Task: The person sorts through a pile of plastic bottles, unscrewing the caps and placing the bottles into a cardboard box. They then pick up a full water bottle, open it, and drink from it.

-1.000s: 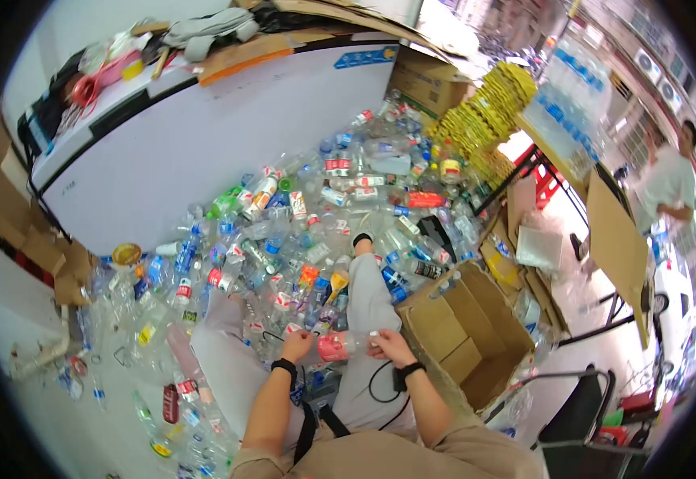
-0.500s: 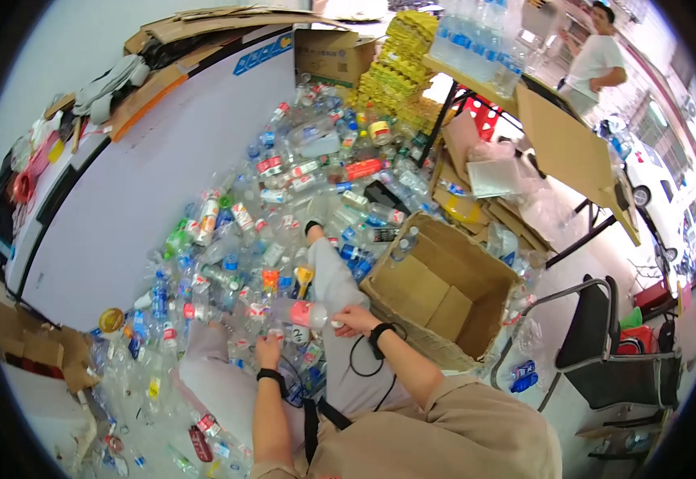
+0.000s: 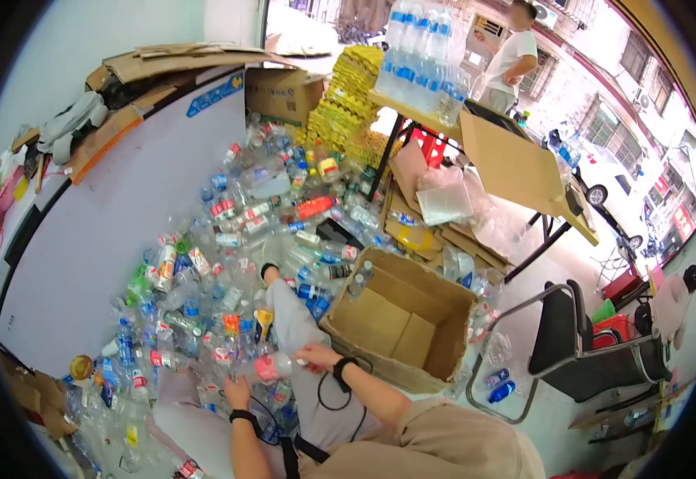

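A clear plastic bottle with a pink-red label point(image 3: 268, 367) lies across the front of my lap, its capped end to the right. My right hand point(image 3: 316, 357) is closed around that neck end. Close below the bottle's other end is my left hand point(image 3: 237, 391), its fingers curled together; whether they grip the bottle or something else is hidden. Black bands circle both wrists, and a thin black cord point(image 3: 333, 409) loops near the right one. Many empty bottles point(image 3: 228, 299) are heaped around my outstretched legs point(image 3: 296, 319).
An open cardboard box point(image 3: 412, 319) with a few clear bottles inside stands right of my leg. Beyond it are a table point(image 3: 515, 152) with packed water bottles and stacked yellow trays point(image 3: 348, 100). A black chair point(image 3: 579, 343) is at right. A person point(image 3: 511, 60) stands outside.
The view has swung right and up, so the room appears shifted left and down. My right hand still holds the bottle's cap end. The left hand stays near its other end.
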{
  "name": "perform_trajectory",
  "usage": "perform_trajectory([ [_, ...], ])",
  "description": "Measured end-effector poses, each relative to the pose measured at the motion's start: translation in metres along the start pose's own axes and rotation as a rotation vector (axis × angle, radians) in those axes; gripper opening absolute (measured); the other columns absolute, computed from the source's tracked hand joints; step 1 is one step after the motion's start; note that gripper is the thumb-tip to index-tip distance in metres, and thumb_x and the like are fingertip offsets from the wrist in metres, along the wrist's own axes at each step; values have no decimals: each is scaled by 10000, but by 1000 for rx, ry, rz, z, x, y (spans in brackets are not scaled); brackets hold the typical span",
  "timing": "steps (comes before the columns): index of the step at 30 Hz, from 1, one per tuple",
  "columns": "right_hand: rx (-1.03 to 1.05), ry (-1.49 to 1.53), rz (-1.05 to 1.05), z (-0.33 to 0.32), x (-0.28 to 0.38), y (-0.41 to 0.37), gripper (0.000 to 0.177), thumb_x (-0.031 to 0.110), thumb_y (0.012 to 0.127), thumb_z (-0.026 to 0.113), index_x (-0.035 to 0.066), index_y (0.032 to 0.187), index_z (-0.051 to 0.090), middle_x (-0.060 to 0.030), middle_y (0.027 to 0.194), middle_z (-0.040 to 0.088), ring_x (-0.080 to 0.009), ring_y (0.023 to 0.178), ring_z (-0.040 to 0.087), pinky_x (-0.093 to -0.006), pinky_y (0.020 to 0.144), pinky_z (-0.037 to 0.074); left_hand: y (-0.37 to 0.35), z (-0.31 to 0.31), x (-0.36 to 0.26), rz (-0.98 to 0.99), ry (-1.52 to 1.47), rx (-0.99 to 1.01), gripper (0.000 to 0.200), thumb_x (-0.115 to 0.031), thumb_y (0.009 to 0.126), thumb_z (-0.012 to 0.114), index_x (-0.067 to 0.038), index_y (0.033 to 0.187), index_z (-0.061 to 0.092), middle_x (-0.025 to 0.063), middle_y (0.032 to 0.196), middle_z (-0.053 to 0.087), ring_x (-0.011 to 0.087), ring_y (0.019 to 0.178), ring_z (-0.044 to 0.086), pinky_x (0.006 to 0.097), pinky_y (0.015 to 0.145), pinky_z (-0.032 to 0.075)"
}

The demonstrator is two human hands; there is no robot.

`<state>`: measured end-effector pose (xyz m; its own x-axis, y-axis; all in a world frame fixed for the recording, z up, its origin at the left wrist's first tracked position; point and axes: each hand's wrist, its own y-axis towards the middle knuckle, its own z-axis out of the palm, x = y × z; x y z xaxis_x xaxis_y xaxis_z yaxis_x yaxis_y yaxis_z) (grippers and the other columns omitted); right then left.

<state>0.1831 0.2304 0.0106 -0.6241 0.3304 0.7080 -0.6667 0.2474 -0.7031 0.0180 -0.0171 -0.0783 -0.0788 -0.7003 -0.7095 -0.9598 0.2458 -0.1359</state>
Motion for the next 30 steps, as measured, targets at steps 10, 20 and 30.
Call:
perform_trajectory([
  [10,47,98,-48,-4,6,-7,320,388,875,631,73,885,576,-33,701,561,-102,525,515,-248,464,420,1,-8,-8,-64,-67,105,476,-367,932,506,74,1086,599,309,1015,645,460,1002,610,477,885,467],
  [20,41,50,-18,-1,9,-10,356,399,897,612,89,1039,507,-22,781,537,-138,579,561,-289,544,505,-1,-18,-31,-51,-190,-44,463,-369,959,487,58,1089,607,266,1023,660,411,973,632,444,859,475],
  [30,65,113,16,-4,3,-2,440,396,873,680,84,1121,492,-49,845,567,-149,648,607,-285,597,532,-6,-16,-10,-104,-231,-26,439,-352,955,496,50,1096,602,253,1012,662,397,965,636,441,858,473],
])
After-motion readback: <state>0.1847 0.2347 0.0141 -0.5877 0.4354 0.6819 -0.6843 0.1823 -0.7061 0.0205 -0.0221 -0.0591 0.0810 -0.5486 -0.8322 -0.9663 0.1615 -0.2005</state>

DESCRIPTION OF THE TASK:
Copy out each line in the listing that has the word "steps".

WRITTEN ANSWER:
  "timing": "steps (comes before the columns): index of the step at 30 Hz, from 1, one per tuple",
Motion for the next 30 steps, as measured, targets at steps 10, 20 and 30.

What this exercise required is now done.